Dabney Wharton Coleman (born January 3, 1932) is an American actor.

Coleman's best known films include 9 to 5 (1980), On Golden Pond (1981), Tootsie (1982), WarGames (1983), Cloak & Dagger (1984), The Beverly Hillbillies (1993), You've Got Mail (1998), Inspector Gadget (1999), Recess: School's Out (2001), Moonlight Mile (2002), and Rules Don't Apply (2016).
 
Coleman's television roles include the title character in Buffalo Bill (1983–1984), Burton Fallin in The Guardian (2001–2004), the voice of Principal Peter Prickly in Recess (1997–2001), and Louis "The Commodore" Kaestner in Boardwalk Empire (2010–2011). He has won one Primetime Emmy Award from six nominations and one Golden Globe Award from three nominations.

Career

Coleman is a character actor with roles in well over 60 films and television programs to his credit. He trained with Sanford Meisner at the Neighborhood Playhouse School of the Theater in New York City from 1958 to 1960.

He played Dr. Leon Bessemer with Bonnie Scott as his wife Judy, neighbors and friends of the protagonist in Season 1 of That Girl. Noted for his moustache which he grew in 1973, he appeared in the sitcom wearing horn-rimmed glasses and with no facial hair. Other early roles in his career included a U.S. Olympic skiing team coach in the 1969 Downhill Racer, a high-ranking fire chief in The Towering Inferno (1974), and a wealthy Westerner in Bite the Bullet (1975). He portrayed an FBI agent in Attack on Terror: The FBI vs. the Ku Klux Klan (1975).

He landed the main antagonist part of Franklin Hart, Jr., a sexist boss on whom three female office employees get their revenge in the 1980 film 9 to 5. It was this film that established Coleman in the character type with which he is most identified, and has frequently played since – a comic relief villain. Coleman followed 9 to 5 with the role of the arrogant, sexist, soap opera director in Tootsie (1982). He broke from this type somewhat in other film roles. He appeared in the feature film On Golden Pond (1981), playing the sympathetic fiancé of Chelsea Thayer Wayne (Jane Fonda). He also played a military computer scientist in WarGames (1983), and, in 1984, he played a dual role as a loving, but busy father, as well as his son's imaginary hero, in  Cloak & Dagger. He played an aging cop who thinks he is terminally ill in the 1990 comedy Short Time.

Over the years, Coleman has shifted between roles in serious drama and comedies, the latter of which often cast him as a variation of his 9 to 5 character. Coleman received his first Emmy nomination for his lead role, as a skilled, but self-centered TV host, in the critically acclaimed, though short-lived, TV series Buffalo Bill.

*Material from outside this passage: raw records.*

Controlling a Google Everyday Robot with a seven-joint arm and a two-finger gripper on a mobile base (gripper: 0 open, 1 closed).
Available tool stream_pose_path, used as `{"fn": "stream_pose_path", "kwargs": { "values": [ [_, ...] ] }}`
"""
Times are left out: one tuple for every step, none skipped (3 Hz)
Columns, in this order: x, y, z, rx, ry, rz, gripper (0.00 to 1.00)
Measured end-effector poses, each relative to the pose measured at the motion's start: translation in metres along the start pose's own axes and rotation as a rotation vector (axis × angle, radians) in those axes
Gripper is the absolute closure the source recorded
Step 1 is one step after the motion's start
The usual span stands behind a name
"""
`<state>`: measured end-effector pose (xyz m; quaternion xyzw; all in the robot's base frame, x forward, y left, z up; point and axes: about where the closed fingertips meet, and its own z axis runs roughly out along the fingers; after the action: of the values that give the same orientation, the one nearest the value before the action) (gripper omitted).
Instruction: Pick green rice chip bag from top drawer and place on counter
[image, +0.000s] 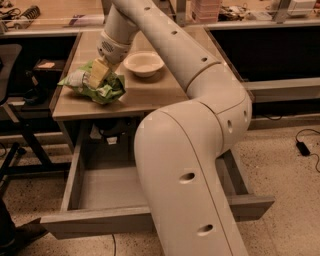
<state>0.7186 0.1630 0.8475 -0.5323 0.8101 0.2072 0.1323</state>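
Note:
The green rice chip bag (102, 89) lies crinkled on the left part of the counter (155, 95), its white patch facing left. My gripper (98, 75) reaches down onto the top of the bag from the far side and is shut on it. The bag rests on the counter surface. The top drawer (105, 187) is pulled wide open below the counter; the part of its grey floor that shows is bare. My arm hides the drawer's right half.
A white bowl (144, 63) stands on the counter just right of the bag. My large arm links (190, 165) fill the middle and cross over the drawer. A dark chair and stand (20, 100) are at the left. A cable (305, 147) lies on the floor at the right.

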Motion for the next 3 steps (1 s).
{"fn": "stream_pose_path", "kwargs": {
  "values": [
    [0.0, 0.0, 0.0, 0.0, 0.0, 0.0, 0.34],
    [0.0, 0.0, 0.0, 0.0, 0.0, 0.0, 0.11],
    [0.0, 0.0, 0.0, 0.0, 0.0, 0.0, 0.0]
  ]
}}
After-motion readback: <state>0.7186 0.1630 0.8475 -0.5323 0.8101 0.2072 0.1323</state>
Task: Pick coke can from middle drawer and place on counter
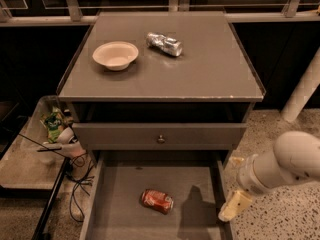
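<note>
The coke can (pixel 157 201) is red and lies on its side on the bare bottom of the open middle drawer (pixel 120 204), near the drawer's middle. My gripper (pixel 235 206) hangs at the lower right, over the drawer's right wall, to the right of the can and apart from it. Only a pale finger shows. The white arm (pixel 285 164) reaches in from the right. The grey counter (pixel 200 69) lies above, with a chipped front edge.
A white bowl (pixel 115 55) and a shiny silver can (pixel 164 44) sit on the counter. A closed drawer front with a round knob (pixel 160 138) is above the open drawer. A low side shelf with clutter (pixel 55 134) and cables (pixel 80 184) stands at left.
</note>
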Motion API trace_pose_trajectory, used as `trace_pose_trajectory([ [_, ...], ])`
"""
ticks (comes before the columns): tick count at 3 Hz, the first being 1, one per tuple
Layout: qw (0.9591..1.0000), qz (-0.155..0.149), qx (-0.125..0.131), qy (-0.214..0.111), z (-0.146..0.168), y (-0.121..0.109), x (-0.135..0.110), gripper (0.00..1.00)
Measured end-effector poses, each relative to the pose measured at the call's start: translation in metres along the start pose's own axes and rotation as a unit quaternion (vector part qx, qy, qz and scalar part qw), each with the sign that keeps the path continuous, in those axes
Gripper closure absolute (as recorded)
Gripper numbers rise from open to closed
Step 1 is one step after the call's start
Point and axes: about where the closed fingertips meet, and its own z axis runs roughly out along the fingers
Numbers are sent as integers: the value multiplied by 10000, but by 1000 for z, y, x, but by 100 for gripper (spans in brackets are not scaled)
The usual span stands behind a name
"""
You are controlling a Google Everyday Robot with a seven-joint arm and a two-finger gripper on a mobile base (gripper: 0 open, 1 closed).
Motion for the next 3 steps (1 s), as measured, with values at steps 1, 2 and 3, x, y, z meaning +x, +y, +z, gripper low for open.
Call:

In 1987, he received an Emmy Award for his role in the television film Sworn to Silence. Coleman played a con artist Broadway producer in The Muppets Take Manhattan (1984), a lisping Hugh Hefner-ish magazine mogul in the comedy Dragnet (1987), Bobcat Goldthwait's boss in the 1988 talking-horse comedy Hot to Trot, and befuddled banker Milburn Drysdale in the feature film The Beverly Hillbillies (1993), the last of which reunited him with 9 to 5 co-stars Lily Tomlin and Dolly Parton. Continuing his streak of comic foils, Coleman played Charles Grodin's sleazy boss, Gerald Ellis, in Clifford (1994), co-starring Martin Short.

From 1997 to 2001, Coleman provided the voice of Principal Prickly on the animated series Recess. He also played a philandering father in You've Got Mail (1998). Coleman appeared as a casino owner in 2005's Domino. He received acclaim as Burton Fallin in the TV series The Guardian (2001–2004). For two seasons, from 2010 to 2011, Coleman was a series regular on HBO's Boardwalk Empire. His most recent roles were a small part in Warren Beatty's Howard Hughes comedy Rules Don't Apply in 2016, and a guest role as Kevin Costner's dying father in Yellowstone, in 2018.

On November 6, 2014, Coleman received a star on the Hollywood Walk of Fame.

Personal life
Coleman resides in the Los Angeles neighborhood of Brentwood. He attended Virginia Military Institute, and the University of Texas at Austin. He was drafted in the United States Army in 1953 and served in Europe. He has been married and divorced twice. He was married to Ann Courtney Harrell from 1957 to 1959 and Jean Hale from 1961 to 1984. He has four children, including three by Hale: Kelly, Randy and Quincy.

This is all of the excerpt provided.